### DATA
════════════════════

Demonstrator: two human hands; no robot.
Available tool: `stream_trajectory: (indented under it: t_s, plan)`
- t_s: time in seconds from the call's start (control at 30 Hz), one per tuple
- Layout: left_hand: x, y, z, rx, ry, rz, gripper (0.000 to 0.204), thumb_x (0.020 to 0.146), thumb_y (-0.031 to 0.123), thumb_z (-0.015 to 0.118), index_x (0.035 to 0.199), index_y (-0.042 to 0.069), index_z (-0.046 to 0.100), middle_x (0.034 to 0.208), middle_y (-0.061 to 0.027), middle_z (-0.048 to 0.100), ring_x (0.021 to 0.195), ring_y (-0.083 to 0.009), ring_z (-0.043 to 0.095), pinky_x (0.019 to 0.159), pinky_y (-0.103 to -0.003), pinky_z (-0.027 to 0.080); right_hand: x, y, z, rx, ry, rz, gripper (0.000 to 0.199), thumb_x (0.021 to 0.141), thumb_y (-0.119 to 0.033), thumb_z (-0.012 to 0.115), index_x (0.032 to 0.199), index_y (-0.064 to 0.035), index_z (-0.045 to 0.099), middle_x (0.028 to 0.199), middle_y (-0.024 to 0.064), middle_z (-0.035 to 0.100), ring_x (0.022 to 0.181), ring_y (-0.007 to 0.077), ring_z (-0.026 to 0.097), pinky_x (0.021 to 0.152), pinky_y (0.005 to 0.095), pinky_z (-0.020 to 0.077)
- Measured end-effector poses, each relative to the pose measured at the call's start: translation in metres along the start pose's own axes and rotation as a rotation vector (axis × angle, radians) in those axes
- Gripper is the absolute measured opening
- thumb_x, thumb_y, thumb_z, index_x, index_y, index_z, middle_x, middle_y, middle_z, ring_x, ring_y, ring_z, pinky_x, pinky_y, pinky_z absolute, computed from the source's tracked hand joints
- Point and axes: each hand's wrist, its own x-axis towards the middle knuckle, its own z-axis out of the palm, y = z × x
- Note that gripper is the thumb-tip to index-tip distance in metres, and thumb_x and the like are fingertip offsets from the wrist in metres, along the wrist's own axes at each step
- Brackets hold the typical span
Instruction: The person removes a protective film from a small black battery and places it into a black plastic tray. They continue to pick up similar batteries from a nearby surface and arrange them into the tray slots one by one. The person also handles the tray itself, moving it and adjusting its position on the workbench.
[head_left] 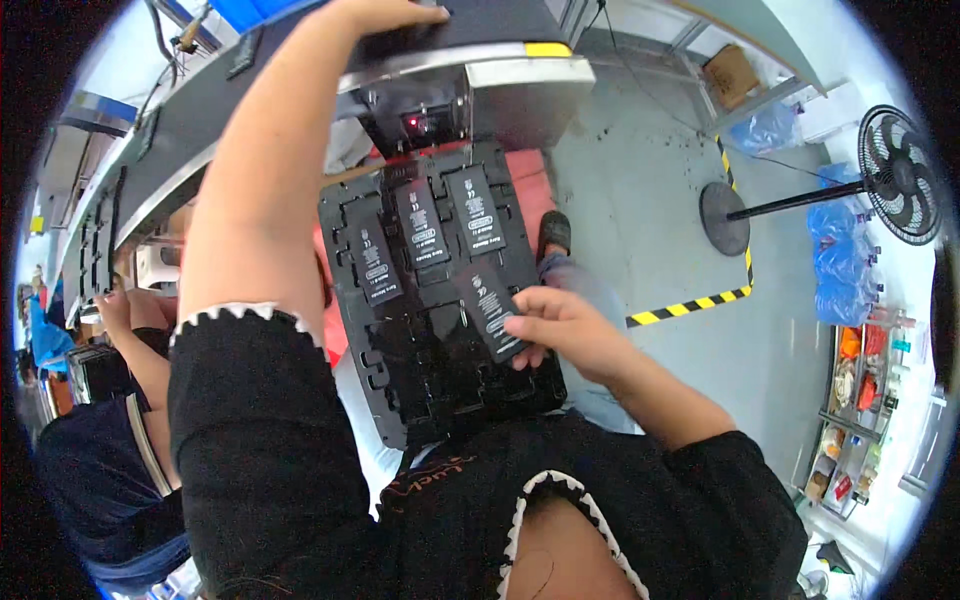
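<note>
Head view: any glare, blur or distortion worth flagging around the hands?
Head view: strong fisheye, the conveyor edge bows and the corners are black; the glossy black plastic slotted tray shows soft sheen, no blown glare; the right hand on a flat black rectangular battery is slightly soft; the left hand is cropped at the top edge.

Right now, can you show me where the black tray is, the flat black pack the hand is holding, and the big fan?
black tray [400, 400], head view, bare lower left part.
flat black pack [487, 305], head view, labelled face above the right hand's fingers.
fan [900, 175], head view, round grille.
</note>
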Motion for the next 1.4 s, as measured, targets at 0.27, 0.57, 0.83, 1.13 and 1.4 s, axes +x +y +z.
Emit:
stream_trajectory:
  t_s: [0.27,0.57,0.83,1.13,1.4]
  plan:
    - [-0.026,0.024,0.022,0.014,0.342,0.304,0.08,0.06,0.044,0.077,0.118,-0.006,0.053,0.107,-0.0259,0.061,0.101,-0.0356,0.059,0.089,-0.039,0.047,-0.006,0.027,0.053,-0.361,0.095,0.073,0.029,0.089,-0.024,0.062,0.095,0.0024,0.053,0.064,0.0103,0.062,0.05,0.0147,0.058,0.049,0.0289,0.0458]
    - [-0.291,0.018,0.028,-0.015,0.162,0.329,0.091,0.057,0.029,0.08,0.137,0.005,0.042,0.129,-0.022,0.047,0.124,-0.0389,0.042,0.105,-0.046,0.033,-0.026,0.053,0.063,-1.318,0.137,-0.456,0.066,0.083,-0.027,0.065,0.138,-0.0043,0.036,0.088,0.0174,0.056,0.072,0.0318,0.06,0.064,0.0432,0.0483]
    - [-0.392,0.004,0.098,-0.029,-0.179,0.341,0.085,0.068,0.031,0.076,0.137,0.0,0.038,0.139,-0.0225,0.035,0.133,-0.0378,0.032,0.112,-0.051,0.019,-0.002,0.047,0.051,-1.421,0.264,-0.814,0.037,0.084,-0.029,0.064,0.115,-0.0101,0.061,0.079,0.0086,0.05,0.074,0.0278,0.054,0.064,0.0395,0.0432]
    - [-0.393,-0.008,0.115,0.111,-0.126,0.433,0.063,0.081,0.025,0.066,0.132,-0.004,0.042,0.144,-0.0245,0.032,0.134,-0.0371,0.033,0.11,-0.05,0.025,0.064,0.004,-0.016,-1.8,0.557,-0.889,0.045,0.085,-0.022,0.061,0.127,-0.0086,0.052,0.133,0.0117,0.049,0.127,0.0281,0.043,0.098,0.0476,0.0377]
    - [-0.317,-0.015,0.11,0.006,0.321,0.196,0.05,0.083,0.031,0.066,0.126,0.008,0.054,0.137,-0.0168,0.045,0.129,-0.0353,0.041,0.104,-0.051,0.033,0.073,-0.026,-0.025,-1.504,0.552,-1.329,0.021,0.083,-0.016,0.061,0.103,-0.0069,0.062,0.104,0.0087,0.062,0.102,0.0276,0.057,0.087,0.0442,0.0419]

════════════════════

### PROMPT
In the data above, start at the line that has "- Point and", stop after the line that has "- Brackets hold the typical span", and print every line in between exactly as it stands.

### WORKED SOLUTION
- Point and axes: each hand's wrist, its own x-axis towards the middle knuckle, its own z-axis out of the palm, y = z × x
- Note that gripper is the thumb-tip to index-tip distance in metres, and thumb_x and the like are fingertip offsets from the wrist in metres, along the wrist's own axes at each step
- Brackets hold the typical span

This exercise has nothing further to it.